Lines to get files from gamma/proton folders 

In [37]:
input_file_gamma = glob.glob(input_gamma)
input_file_gamma.sort()
input_file_proton = glob.glob(input_proton)
input_file_proton.sort()

Here we use python `subprocess.run()` to run the script and get a log file

In [38]:
for input_file in input_file_gamma: 
    b=subprocess.run(['python','lst1_magic_dl1_stereo_to_dl2.py', f'-d{input_file}', f'-r{input_dir_rf}',\
        f'-o{output_dir_dl2}'], stdout=f, stderr=f)     
        
for input_file in input_file_proton:
    c=subprocess.run(['python','lst1_magic_dl1_stereo_to_dl2.py', f'-d{input_file}', f'-r{input_dir_rf}',\
        f'-o{output_dir_dl2}'], stdout=f, stderr=f)
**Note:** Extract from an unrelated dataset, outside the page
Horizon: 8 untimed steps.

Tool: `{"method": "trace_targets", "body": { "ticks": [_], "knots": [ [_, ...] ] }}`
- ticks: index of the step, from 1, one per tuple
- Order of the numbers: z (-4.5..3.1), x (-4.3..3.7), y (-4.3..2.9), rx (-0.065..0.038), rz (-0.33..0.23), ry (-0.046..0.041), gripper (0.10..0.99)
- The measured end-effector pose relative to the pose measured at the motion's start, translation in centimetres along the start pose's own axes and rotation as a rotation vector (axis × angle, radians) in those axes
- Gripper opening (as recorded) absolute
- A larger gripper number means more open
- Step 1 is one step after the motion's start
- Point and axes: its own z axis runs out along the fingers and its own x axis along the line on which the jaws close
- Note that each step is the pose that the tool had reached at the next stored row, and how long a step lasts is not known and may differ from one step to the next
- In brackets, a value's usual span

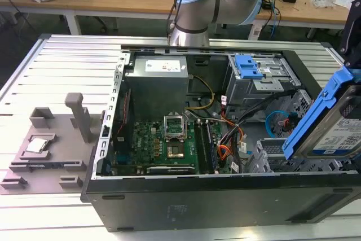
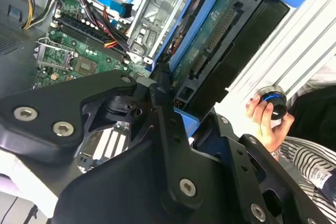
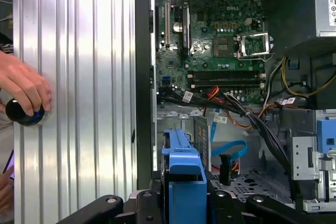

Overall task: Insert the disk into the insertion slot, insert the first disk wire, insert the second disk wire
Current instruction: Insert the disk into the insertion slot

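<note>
The disk (image 1: 333,131), a silver drive with a white label in a bright blue carrier, hangs tilted over the case's near right corner in the exterior view. My gripper (image 1: 354,74) is shut on its upper end. The insertion slot (image 1: 269,153), a perforated silver-grey cage, sits just below and to the exterior view's left of the disk's lower edge. In the second wrist view the black fingers (image 2: 163,103) clamp the disk (image 2: 220,30), green circuit side showing, beside the cage (image 2: 157,9). The first wrist view shows the blue carrier (image 3: 184,169) edge-on next to the cage floor (image 3: 241,182).
The open computer case (image 1: 169,207) lies on a ribbed aluminium table (image 1: 67,60). A taller bay with a blue latch (image 1: 248,67) stands behind the cage. A looped blue flat cable (image 1: 274,119) and bundled wires (image 3: 247,116) lie close by. A person's hand (image 3: 23,85) holds a black knob (image 3: 21,113).
</note>
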Motion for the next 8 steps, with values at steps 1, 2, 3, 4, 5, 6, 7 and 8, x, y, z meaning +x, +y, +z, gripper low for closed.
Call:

To check the log file we do:

In [39]:
more /home/raniere/Documentos/MAGIC/School_notebooks/DL2_mc.log

This process just created DL2 files for the MC gammas and protons and put them in the DL2 directory.

### Real data

Let's repeat the process for the real data:

In [40]:
f=open('/home/raniere/Documentos/MAGIC/School_notebooks/DL2_data.log','w')
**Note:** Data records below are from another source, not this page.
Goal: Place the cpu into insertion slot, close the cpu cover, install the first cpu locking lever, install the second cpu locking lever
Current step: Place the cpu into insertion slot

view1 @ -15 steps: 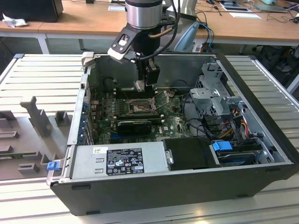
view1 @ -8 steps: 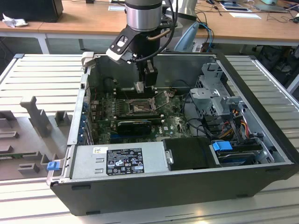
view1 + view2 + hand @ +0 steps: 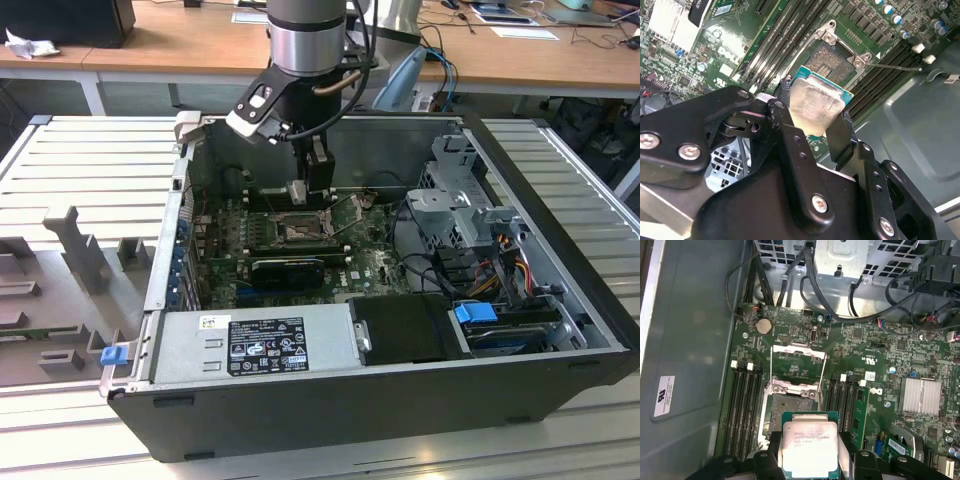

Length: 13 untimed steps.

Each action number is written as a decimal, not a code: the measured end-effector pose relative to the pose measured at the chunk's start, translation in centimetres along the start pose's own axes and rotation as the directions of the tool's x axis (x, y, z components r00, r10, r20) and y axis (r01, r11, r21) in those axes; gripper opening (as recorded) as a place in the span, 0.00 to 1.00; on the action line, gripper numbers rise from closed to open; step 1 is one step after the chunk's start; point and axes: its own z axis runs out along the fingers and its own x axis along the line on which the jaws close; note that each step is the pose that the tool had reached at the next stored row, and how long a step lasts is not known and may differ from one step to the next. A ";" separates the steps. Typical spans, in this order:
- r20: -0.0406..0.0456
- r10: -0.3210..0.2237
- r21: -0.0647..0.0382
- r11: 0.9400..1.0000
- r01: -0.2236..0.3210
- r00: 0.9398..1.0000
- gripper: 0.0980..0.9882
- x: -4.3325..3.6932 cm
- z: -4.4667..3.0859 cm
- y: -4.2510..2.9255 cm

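My gripper, upper centre of the exterior view inside the case, has its jaws clamped on the cpu, held over the board near the uncovered slot. The cover is swung open.

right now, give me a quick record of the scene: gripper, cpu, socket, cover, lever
gripper: shut on the cpu, down inside the open computer case
cpu: gripped by two opposite edges, above the board, not seated
insertion slot: empty, pin field exposed
cpu cover: swung open, clear of the slot
locking lever: unlatched, sticking out over the memory slots
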 end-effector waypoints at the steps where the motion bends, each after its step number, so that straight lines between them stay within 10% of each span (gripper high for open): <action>1: 0.000 0.001 0.000 1.000 -0.001 1.000 0.48 0.00 0.05 -0.01; 13: 0.000 0.009 0.000 1.000 -0.009 1.000 0.48 -0.01 0.71 -0.09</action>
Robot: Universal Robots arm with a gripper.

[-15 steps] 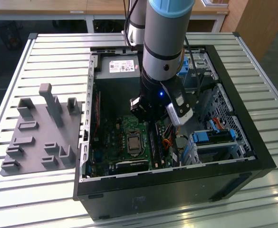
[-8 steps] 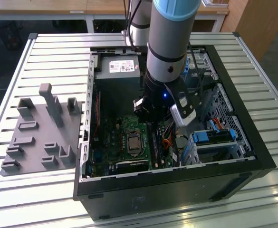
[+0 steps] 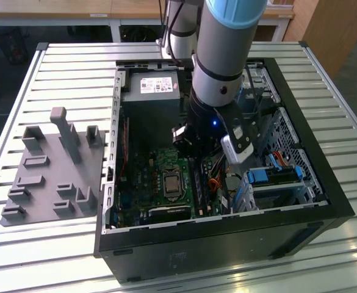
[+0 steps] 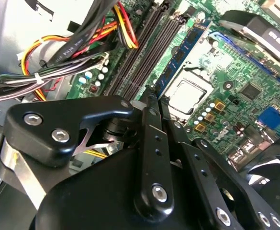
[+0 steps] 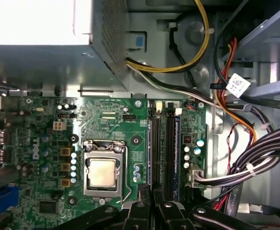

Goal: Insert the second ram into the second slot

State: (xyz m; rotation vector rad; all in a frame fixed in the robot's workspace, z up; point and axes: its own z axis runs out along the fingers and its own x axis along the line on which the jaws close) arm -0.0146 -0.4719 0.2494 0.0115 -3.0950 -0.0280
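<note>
My gripper [image 3: 193,149] reaches down inside the open computer case, over the motherboard's memory slots. In both wrist views its black fingers stand pressed together, shut, gripper [image 4: 154,98] and gripper [image 5: 151,191]. The second ram [image 4: 182,55], a thin blue stick, lies lengthwise in the slot closest to the processor socket [image 4: 187,96]. My fingertips sit at its near end, and I cannot tell whether they touch it. The same blue edge of the second ram [image 5: 150,143] runs along the dark slots [image 5: 163,143]. Nothing shows between the fingers.
A power supply [image 3: 151,91] fills the case's far corner. Cable bundles [image 5: 254,143] crowd the side of the slots away from the socket [image 5: 103,172]. A drive cage [image 3: 270,177] stands at the exterior view's right. A grey fixture plate [image 3: 50,171] lies outside the case.
</note>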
input_data=('/home/raniere/Documentos/MAGIC/School_notebooks/data/*.h5')
input_dir_rf=('/home/raniere/Documentos/MAGIC/School_notebooks/Results_RF/')
output_dir_dl2=('/home/raniere/Documentos/MAGIC/School_notebooks/DL2/')

cd to the scripts directory to launch them

In [41]:
cd $scripts

/home/raniere/Documentos/magic-cta-pipe/magicctapipe/scripts/lst1_magic


Lines to get files from data folder:

In [42]:
input_file_data = glob.glob(input_data)
input_file_data.sort()

Here we use python `subprocess.run()` to run the script and also get a log file

In [43]:
for input_file in input_file_data: 
    d=subprocess.run(['python','lst1_magic_dl1_stereo_to_dl2.py', f'-d{input_file}', f'-r{input_dir_rf}',\
        f'-o{output_dir_dl2}'], stdout=f, stderr=f)     

To check the log file:

In [45]:
more /home/raniere/Documentos/MAGIC/School_notebooks/DL2_data.log

This process just created DL2 files for the real data and put them in the DL2 directory.